Marci Hamilton represented 12 artist and
theater groups in the Brooklyn Museum of Art case and wrote an amicus brief
in that case. She also continued to write and speak on both copyright and
the constitution. She was the keynote speaker at the Washington Area Lawyers
for the Arts annual meeting, where her topic was "Copyright and the First
Amendment." She also spoke on "Domestic and International Database Legislation
and Proposals" at the Copyright Society of the USA, Southeastern Division
and at the International Intellectual Property Law and the Common Law World
conference in Auckland, New Zealand.

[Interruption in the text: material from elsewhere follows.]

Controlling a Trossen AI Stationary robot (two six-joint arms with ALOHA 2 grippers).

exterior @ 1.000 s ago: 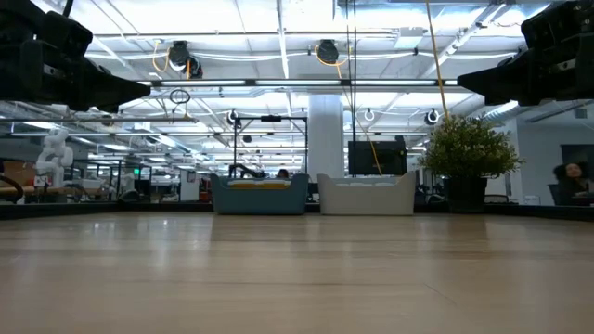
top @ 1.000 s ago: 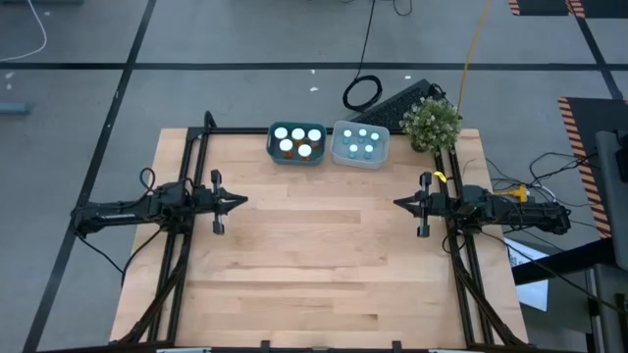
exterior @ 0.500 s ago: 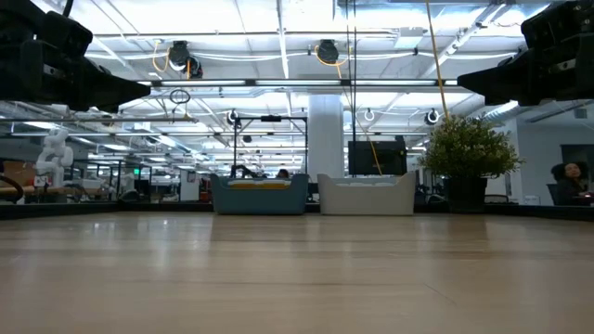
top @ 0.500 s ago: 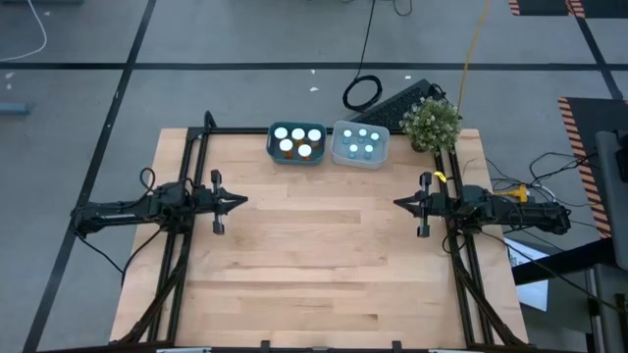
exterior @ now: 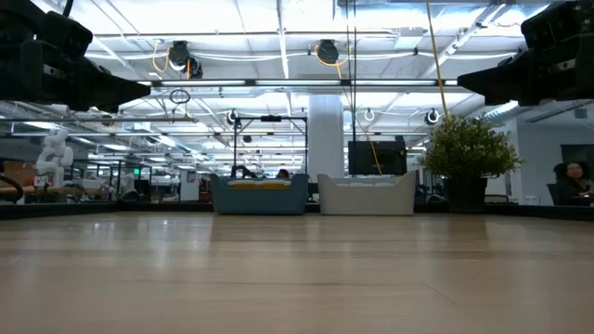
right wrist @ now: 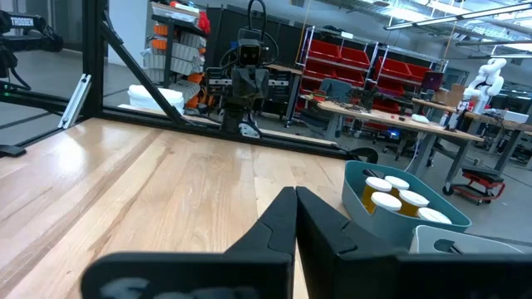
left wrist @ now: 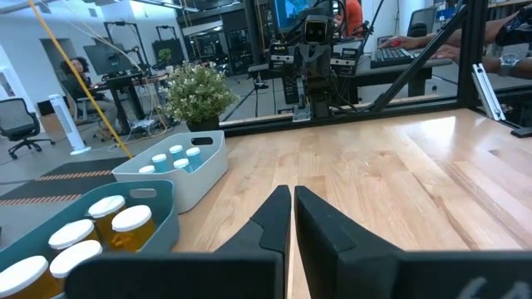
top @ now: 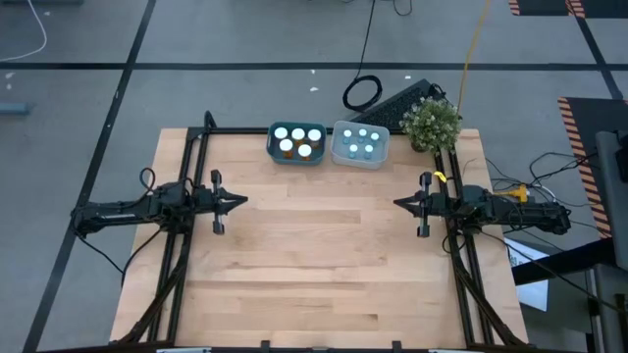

Recent publications include "The Rev.
John Witherspoon and the Constitutional Convention" in Law and Religion:
A Critical Anthology, edited by Stephen M. Feldman and published by
NYU Press; "Sandra Day O'Connor" in the Encyclopedia of the American
Constitution; and "Database Protection and the Circuitous Route Around
the United States Constitution" in Intellectual Property Law and the
Common Law World.
Professor David Rudenstine
David Rudenstine wrote several book reviews
including "The Legality of Elgin's Taking: A Review Essay of Four Books
on the Parthenon Marbles" in the International Journal of Cultural Property;
"Sunstein's Law" in The Nation, "The Conscience of the Court: Selected
Opinions of Justice William J. Brennan Jr. on Freedom and Equality" in
the New York Law Journal, and "Reports from the Front" in Cardozo
Law Review. He moderated a panel at Cardozo on "Whose Art Is It, Anyway:
The Recovery of Cultural Property."
Barry Scheck and Peter Neufeld, adjunct
professor, have written with Jim Dwyer Actual Innocence: Five Days to
Execution and Other Dispatches from the Wrongly Convicted, a book that
will be released by Doubleday Publishing in February.